Thoughts on Archival Permanence

One of the more commonly asked questions in digital printing is, "What is the archivability of the paper I am using?" How long your prints will last depends on how you handle, present and display them more than the any inherent archival properties that might be in the paper itself. The reality is that all high quality name brand inkjet papers don't really have anything in their chemical makeup that isn't archival. Below are some simple and basic rules to follow to insure your prints last a long time.

Printing on a fine art paper whether it be made of alpha-cellulose, 100% cotton, kozo, bamboo or baryta papers with a printer utilizing pigment based inks are a winning combination for archival pigment prints. Sure RC papers will last a long time, as well as other papers, but for gallery and museum quality printing, the fine art papers are preferred. Pigment based printers such as the Canon Pro-1, Epson R3000 use ink that is made up of ground up particles of pigments, suspended in a solution, and do not contain optical brighteners that are used in less expensive dye based printers. Pigment based inks are more resistant to fading when exposed to light than dye based inks.

In terms of presentation you want to make sure your inkjet print is sealed from external environmental contaminants. Framing your print in a matte, away from the glass or plex and displayed away from direct sunlight will give it the best chance of success in lasting a long time.
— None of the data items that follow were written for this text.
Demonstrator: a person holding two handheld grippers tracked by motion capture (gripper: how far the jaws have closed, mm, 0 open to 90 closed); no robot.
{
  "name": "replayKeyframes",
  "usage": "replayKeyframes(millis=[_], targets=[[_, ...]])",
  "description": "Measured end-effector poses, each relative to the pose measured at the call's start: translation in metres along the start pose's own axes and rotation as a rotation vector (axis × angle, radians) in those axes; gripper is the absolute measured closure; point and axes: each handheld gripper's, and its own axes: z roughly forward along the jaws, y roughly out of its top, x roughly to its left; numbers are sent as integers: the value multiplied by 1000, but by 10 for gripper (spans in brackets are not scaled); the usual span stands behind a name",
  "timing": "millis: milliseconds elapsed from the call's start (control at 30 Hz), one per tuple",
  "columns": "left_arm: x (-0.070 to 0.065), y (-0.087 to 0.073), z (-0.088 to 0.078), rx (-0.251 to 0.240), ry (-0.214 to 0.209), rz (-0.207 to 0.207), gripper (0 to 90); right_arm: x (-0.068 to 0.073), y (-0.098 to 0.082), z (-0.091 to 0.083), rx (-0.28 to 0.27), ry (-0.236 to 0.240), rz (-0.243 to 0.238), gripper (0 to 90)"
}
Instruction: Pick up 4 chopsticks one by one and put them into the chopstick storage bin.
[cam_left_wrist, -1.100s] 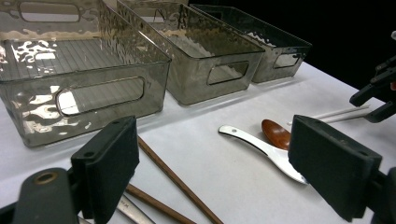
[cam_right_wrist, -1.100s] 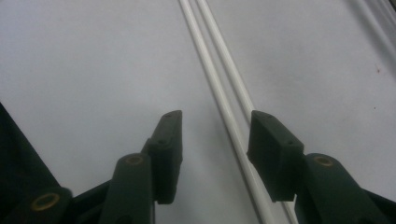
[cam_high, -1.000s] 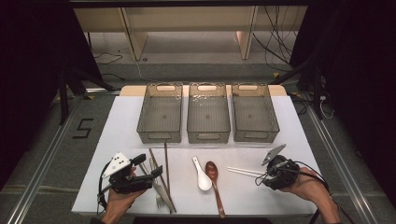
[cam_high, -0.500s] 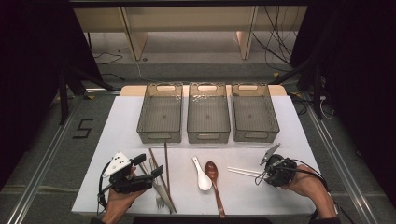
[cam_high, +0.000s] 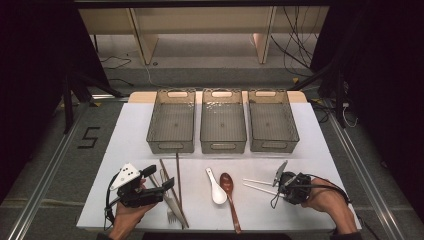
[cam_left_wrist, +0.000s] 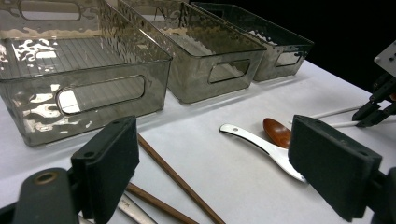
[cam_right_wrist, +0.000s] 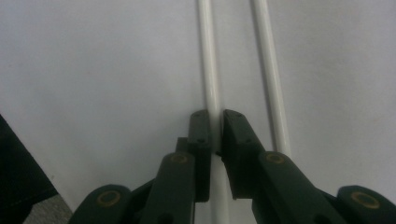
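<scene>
Two white chopsticks lie side by side at the table's front right. My right gripper points down at their right ends, and its jaws are shut on one white chopstick. The second white chopstick lies free just beside the jaws. My left gripper rests at the front left, open wide with nothing gripped. Between its jaws I see two brown chopsticks on the table. A white spoon and a brown spoon lie in the middle front.
Three empty clear plastic bins stand in a row across the middle of the white table. A metal fork lies by the brown chopsticks at the front left. The table's front edge is close behind both hands.
My right gripper has shifted slightly left and tipped down onto the white chopsticks. The left gripper and the cutlery have stayed where they were.
</scene>
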Motion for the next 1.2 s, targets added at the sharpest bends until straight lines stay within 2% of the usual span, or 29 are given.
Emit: replayKeyframes(millis=[167,367,467,533,700,867,900,933,967,1067,1100,1133,1200], targets=[[0,0,0,0,1,0,158,2,0,0,-5,7,-62,850],[0,0,0,0,2,-2,158,5,0,-6,-39,11,-56,852],[0,0,1,3,0,-7,158,3,0,-24,-150,-12,-20,853],[0,0,1,7,0,-7,158,2,1,-33,-239,-12,33,853],[0,0,2,10,-9,-22,159,0,7,-51,-397,-1,133,853],[-2,1,4,14,-21,-32,158,-2,17,-65,-503,21,207,853],[-2,2,5,17,-21,-33,158,-2,17,-65,-503,21,207,853],[-4,3,7,22,-31,-44,158,-3,21,-68,-550,34,231,853],[-5,3,8,24,-38,-54,158,-3,23,-70,-573,40,249,853],[-7,5,10,41,-47,-50,158,-4,28,-74,-625,38,275,852],[-8,6,11,48,-48,-51,158,-4,28,-74,-625,38,275,852],[-10,7,12,50,-55,-61,158,-4,33,-75,-658,41,296,852],[-13,8,16,64,-71,-66,158,-4,37,-75,-683,41,305,852]])
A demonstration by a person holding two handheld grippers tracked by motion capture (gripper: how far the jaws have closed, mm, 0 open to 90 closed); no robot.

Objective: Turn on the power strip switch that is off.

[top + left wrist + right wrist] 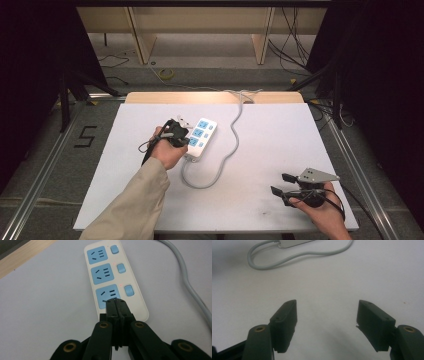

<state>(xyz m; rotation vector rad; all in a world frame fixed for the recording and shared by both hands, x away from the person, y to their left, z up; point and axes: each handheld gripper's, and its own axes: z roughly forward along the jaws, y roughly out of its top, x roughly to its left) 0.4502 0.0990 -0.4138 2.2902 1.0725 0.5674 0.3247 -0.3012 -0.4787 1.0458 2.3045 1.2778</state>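
A laboratory recording bay. A white-topped table (280, 150) stands between black curtains (30, 75) on a grey floor, framed by aluminium rails (47, 160). Loose cables (295, 40) trail across the floor, a taped numeral "5" (86, 136) marks it, and plain wooden shelving (200, 25) stands behind.

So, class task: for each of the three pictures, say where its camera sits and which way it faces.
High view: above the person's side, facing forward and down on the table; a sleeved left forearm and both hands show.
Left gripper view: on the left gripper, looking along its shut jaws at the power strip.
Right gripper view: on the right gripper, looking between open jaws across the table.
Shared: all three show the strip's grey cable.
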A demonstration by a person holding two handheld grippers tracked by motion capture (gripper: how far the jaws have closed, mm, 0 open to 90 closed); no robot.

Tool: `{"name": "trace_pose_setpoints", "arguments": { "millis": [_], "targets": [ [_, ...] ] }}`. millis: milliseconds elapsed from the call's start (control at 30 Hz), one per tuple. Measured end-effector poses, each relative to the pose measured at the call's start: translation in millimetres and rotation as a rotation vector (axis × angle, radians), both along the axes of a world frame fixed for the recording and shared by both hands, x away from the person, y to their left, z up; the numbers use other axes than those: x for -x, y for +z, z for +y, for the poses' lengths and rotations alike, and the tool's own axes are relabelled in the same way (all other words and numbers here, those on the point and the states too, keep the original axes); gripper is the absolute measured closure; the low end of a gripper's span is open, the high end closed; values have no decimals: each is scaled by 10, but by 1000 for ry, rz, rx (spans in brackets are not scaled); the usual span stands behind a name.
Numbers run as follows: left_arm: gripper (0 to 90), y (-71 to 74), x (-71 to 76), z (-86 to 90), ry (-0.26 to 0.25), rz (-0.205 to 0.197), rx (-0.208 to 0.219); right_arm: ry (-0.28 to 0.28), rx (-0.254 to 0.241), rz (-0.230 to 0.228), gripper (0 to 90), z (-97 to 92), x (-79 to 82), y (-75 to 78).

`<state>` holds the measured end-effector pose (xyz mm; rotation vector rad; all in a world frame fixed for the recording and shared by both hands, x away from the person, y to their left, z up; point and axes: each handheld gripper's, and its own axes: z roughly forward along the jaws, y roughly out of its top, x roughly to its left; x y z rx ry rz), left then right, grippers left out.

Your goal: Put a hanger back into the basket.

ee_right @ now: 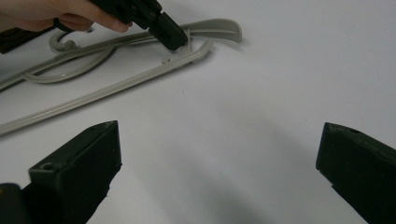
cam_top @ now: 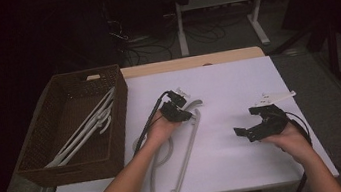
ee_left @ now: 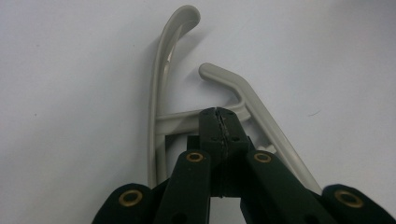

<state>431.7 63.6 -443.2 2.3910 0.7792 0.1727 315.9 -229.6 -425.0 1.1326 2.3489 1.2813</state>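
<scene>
We see a grey plastic hanger (cam_top: 186, 147) lying flat on the white counter (cam_top: 238, 86), a little left of the middle, with its long bar running toward the near edge and its curved end pointing away from us. The left gripper (cam_top: 182, 105) is down on the far end of that hanger. In the left gripper view its two black fingers (ee_left: 208, 122) stand pressed together with only a thin seam between them, and they sit right at the spot where the hanger's short cross-piece meets its angled arm (ee_left: 261, 112). We cannot make out from these pictures whether plastic is actually pinched between the fingers or whether they merely rest closed against it. The right gripper view shows the same meeting from the side: the left gripper's tip touches the hanger's bar just beside the flared end (ee_right: 224, 28).

The right gripper (cam_top: 252, 121) hovers over bare counter well apart from the hanger, held in the right hand (cam_top: 293, 139). Its fingers (ee_right: 79, 172) are spread wide with nothing between them.

At the left edge of the counter stands a brown woven basket (cam_top: 67, 166), and several pale hangers (cam_top: 87, 130) lie slanted inside it. A small white piece (cam_top: 274, 96) rests on the counter just beyond the right gripper.
</scene>
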Motion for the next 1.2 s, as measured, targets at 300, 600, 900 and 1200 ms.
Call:
{"name": "trace_pose_setpoints", "arguments": {
  "millis": [300,600,900,1200],
  "targets": [
    [900,-4,-106,-89,20,-26,15,6,3,0,0,20,0,6],
    [900,3,-491,-265,64,-39,11,9,0,-3,0,19,-12,6],
    [900,96,-636,-265,71,-28,50,12,-4,-1,0,14,-11,2],
    [900,356,-5,330,77,-45,72,1,3,-3,0,10,29,12]
  ]
}}
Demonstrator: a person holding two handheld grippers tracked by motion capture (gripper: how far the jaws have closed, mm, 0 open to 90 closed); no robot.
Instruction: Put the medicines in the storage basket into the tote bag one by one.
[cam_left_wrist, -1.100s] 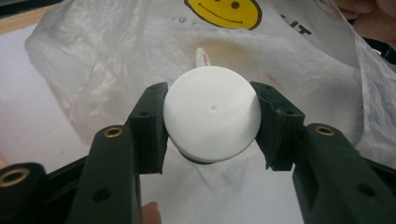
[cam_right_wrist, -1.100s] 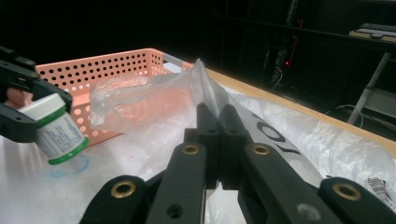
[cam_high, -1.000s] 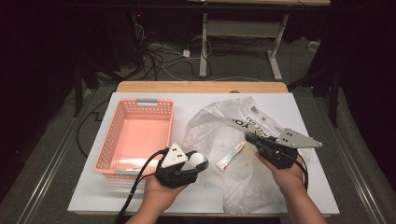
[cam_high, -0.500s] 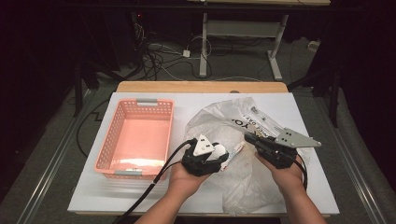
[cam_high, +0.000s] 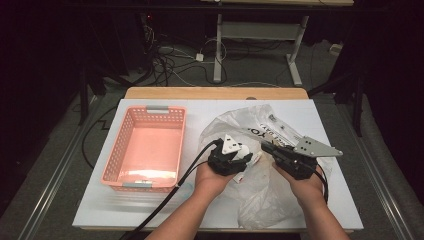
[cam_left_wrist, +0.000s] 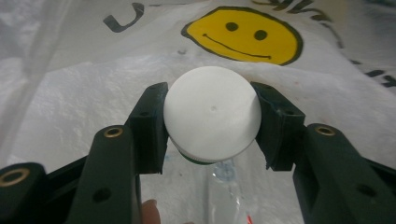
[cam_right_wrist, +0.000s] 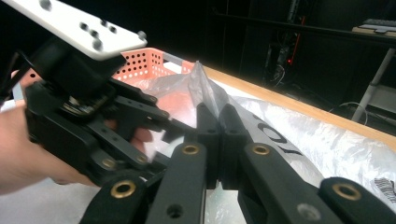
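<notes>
The clear plastic bottle with a round white cap (cam_left_wrist: 212, 114) sits clamped at the cap between the jaws of the left gripper (cam_high: 239, 159), over the crumpled translucent plastic bag printed with a yellow smiley face (cam_high: 272, 192). A second ago this gripper was near the front right corner of the pink perforated plastic basket (cam_high: 146, 147); it has since moved right and onto the bag, bottle in tow. The right gripper (cam_high: 268, 148) has stayed put, its jaws pinched together on a raised fold of the bag's film. The basket lies left of both grippers on the white table (cam_high: 95, 210), in the same spot as before.
</notes>
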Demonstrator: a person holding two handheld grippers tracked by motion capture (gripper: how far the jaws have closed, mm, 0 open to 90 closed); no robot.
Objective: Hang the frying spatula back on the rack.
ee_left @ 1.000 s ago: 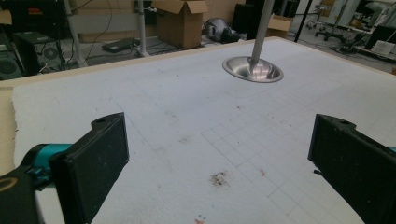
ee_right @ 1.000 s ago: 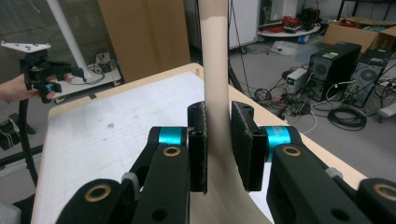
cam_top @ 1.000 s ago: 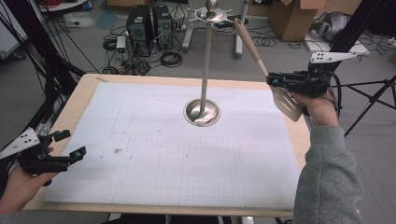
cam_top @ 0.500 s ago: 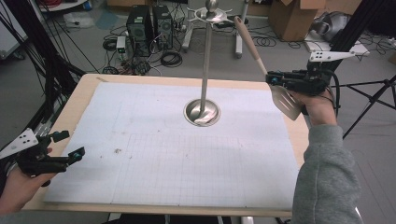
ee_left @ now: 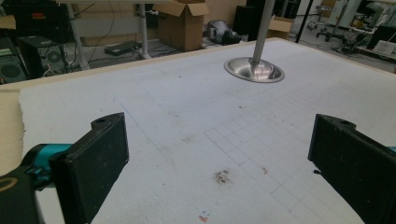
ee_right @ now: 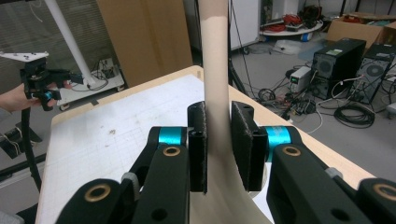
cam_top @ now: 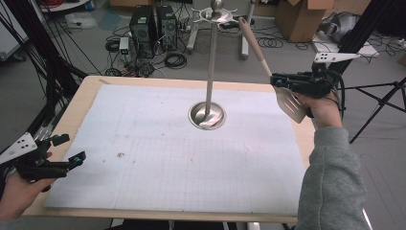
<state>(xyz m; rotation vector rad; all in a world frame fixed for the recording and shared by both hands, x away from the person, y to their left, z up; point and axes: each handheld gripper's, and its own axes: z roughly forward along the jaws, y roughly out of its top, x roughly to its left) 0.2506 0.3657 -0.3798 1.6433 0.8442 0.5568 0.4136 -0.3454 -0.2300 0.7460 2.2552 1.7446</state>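
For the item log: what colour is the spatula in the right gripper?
Beige spatula; clearest in the right gripper view.

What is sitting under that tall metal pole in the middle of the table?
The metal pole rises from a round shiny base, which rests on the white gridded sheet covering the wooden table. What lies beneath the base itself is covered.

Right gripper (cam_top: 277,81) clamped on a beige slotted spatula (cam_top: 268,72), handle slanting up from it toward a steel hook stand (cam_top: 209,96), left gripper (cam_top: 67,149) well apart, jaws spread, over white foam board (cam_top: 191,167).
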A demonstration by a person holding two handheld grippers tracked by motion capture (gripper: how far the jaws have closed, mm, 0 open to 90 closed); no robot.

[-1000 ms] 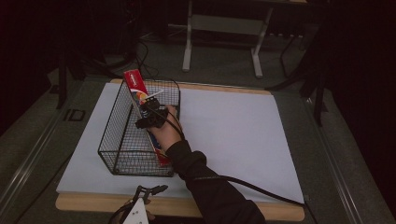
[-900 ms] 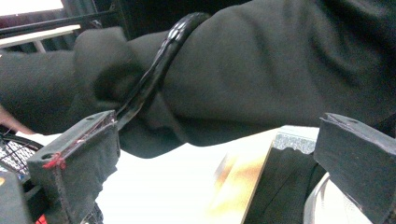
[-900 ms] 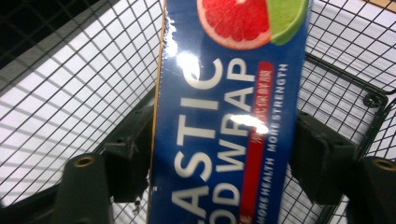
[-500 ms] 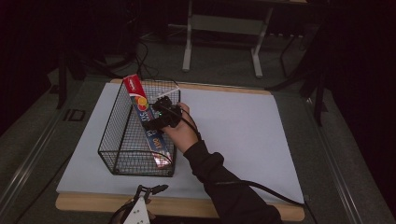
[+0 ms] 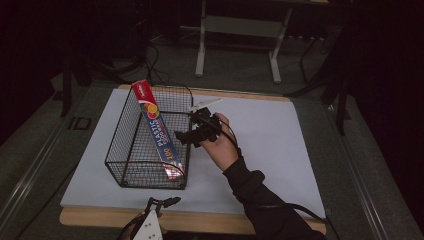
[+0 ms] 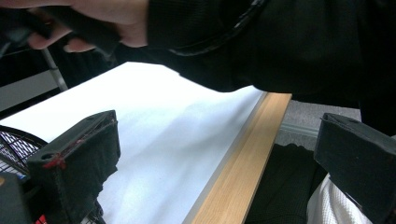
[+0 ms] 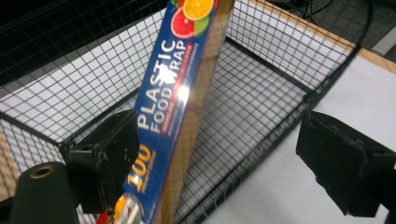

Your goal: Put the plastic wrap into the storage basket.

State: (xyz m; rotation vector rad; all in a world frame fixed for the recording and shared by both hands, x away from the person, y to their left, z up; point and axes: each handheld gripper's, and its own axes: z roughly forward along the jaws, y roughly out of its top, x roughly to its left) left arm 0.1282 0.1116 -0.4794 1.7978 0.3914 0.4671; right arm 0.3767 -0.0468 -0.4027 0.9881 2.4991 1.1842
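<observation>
A long blue plastic food wrap box (image 5: 159,131) leans slantwise inside a black wire basket (image 5: 145,176), its red top end poking above the far rim. My right gripper (image 5: 192,128) hovers just right of the basket, pointing at the box. Its jaws have just been opening and stand wide, with nothing gripped. In the right gripper view the box (image 7: 177,93) rises close ahead of the right gripper (image 7: 224,161), clear of both pads. My left gripper (image 5: 160,204) rests at the table's near edge, open and empty, as the left gripper view also shows for the left gripper (image 6: 219,163).
A white sheet (image 5: 270,140) covers the wooden table (image 5: 210,220), with free room right of the basket. In the left gripper view the person's dark sleeve (image 6: 280,42) crosses overhead. Metal stand legs (image 5: 202,45) and cables lie on the floor beyond.
The right gripper let go of the box, opened, and drew back to the right and up, out of the basket. The box stays leaning inside. The left gripper has not moved.
</observation>
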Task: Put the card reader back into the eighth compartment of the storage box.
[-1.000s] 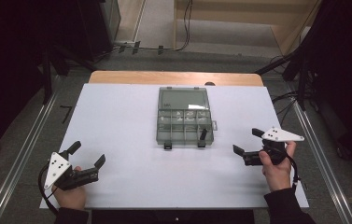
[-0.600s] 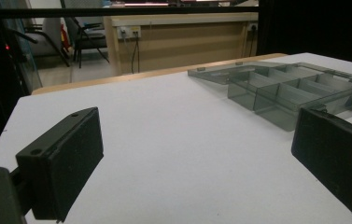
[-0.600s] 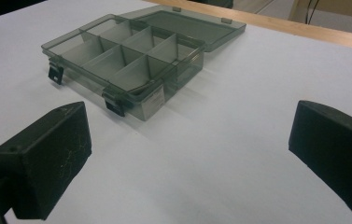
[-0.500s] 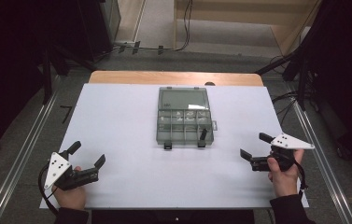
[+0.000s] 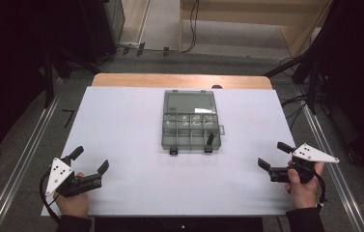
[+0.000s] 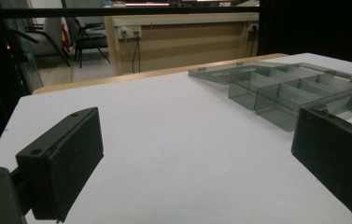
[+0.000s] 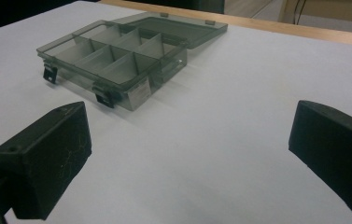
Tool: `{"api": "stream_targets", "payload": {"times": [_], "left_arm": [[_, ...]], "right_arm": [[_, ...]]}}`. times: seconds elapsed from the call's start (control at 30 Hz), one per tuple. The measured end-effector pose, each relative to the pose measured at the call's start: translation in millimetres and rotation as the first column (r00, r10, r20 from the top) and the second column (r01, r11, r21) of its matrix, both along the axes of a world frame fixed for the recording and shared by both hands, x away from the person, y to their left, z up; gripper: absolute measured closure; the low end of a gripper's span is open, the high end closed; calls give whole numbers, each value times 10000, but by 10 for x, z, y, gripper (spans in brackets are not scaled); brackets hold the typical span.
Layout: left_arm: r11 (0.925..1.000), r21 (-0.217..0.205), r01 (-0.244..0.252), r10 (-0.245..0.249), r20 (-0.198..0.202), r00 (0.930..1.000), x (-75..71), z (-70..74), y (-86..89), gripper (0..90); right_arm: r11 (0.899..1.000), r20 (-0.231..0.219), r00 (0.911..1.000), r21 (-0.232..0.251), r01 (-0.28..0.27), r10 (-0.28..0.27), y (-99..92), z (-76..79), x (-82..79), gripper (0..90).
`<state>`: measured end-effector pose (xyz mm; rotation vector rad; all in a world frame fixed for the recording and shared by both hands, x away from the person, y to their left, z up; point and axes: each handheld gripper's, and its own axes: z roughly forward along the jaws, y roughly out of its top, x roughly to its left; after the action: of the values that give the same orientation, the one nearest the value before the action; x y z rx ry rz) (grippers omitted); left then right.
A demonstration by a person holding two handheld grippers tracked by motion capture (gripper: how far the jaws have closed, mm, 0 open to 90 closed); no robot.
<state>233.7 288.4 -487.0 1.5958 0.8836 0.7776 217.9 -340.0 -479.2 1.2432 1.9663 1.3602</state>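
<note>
A smoky grey plastic organiser box lies open in the middle of the white table, its lid folded flat to the far side and its compartments looking empty. The same organiser box stands to the right in the left gripper view, and the organiser box lies up left in the right gripper view. My left gripper rests at the near left corner, open, nothing between its jaws. My right gripper rests near the right front edge, open and empty, well away from the box.
The white table top sits on a wooden bench whose edge shows at the back. Metal rails run along both sides. Cables and dark stands lie on the floor beyond.
My right gripper has drawn back toward the near right edge of the table, further from the box. The left gripper has stayed put.
</note>
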Motion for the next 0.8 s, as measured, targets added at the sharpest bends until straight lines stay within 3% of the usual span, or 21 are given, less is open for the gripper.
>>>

Take the same print and throw it on the dashboard of your car in the summer time and let it bake for a few weeks and you will surely see some fading very quickly.

It is also recommended to spray you prints with a protective lacquer spray such as Hahnumuhle Protective Spray. This spray seals the surface of your print making it more resistant to potentially absorbing airborne contaminants. Always wait at least 24 hours before framing or spraying your print with a protective lacquer coating to allow necessary out-gassing and chemical processes to stabilize. Remember inkjet emulsion is designed to absorb chemicals i.e. ink and it will do so for the life of the print.